◆ **What this task involves**:
The lines from the top of the data down to the line with "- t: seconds" should be repeated exactly, both ends included.

◆ **Data below**:
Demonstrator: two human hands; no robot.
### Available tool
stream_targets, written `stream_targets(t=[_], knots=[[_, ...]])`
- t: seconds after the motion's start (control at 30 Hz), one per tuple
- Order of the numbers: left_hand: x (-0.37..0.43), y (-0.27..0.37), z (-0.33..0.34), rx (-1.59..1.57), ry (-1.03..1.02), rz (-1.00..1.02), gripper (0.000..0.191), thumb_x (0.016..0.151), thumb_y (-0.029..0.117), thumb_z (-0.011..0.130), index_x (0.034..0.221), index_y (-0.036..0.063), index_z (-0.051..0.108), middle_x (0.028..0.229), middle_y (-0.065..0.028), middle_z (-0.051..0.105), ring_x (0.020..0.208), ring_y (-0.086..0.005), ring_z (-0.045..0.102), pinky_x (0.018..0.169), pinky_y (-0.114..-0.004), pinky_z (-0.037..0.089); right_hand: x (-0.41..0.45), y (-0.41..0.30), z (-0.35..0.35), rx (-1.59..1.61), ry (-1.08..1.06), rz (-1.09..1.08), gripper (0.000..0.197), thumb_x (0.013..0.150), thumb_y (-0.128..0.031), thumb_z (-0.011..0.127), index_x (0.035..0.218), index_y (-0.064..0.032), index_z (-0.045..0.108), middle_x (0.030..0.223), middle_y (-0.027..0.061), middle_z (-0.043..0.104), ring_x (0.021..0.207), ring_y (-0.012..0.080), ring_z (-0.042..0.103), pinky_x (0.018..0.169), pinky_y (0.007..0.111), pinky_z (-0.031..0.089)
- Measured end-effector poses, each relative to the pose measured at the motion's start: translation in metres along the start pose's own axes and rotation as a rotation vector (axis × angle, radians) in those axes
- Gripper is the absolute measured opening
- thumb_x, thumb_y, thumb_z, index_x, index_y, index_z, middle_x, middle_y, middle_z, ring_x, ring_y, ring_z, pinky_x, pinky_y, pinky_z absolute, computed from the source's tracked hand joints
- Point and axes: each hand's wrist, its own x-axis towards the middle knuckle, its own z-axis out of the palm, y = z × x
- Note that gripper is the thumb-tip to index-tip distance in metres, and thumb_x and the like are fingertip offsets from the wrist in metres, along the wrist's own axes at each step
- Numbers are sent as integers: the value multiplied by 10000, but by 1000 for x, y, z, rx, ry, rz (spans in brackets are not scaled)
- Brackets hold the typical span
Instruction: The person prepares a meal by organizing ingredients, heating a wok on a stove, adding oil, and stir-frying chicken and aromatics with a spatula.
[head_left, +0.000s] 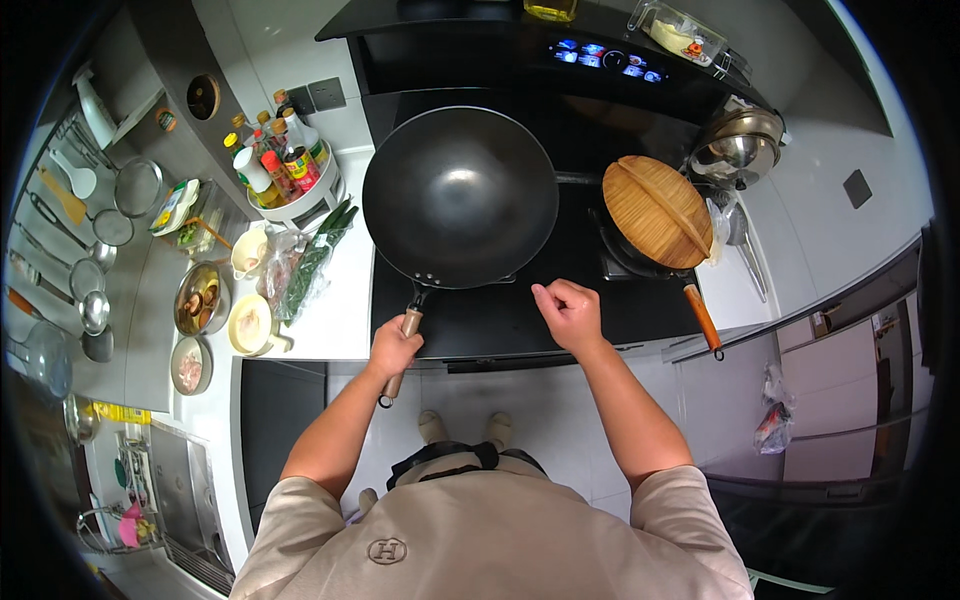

◆ **The answer**:
Demonstrator: two human hands; no robot.
### Available tool
stream_targets, written `stream_targets(t=[_], knots=[[_, ...]])`
- t: seconds after the motion's start (control at 30 Hz), one per tuple

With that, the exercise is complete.